The mood changed with Your Bright Baby Blues, heavy on the base, with gorgeous, shimmering slide guitar chords, and Giving That Heaven Away, a nod to the free-loving sixties. Other songs included the classic Running on Empty, the romantic My Stunning Mystery Companion (which includes “best use of the word ‘notwithstanding’ in a song, ever”), and a rousing rendition of Doctor My Eyes performed with our neighbor Chris Pelonis.

He is justly famous all over the world, but Jackson Browne in Gaviota is a friend who’s come home, and despite the conspicuous adoration showered upon him, he is modest and gracious always. Basically we basked...in the poetry of his lyrics, the richness of his music, and the generosity of his spirit. In between shouted audience requests and songs performed, he offered musings, memories, and candid thoughts.

“There was something so touching about seeing those little chairs in that kindergarten room tonight,” he said. “Funny thing about being an adult sitting in a little kids' chair…it's a different perspective. You sort of see how far you’ve come. And how anything’s possible.”

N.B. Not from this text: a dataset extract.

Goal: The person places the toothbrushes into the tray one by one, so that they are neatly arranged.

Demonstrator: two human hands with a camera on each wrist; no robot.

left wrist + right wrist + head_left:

Possibilities have definitely expanded for Gaviota kids through Jackson Browne’s extraordinary kindness. The show raised $25,000 for the Vista del Mar Foundation, and those funds will go directly and entirely to school programs and activities.We walked back to our cars carrying flashlights in the dark, smelling the  crisp night air and grassy fields and even a whiff of skunk. Alive in the world.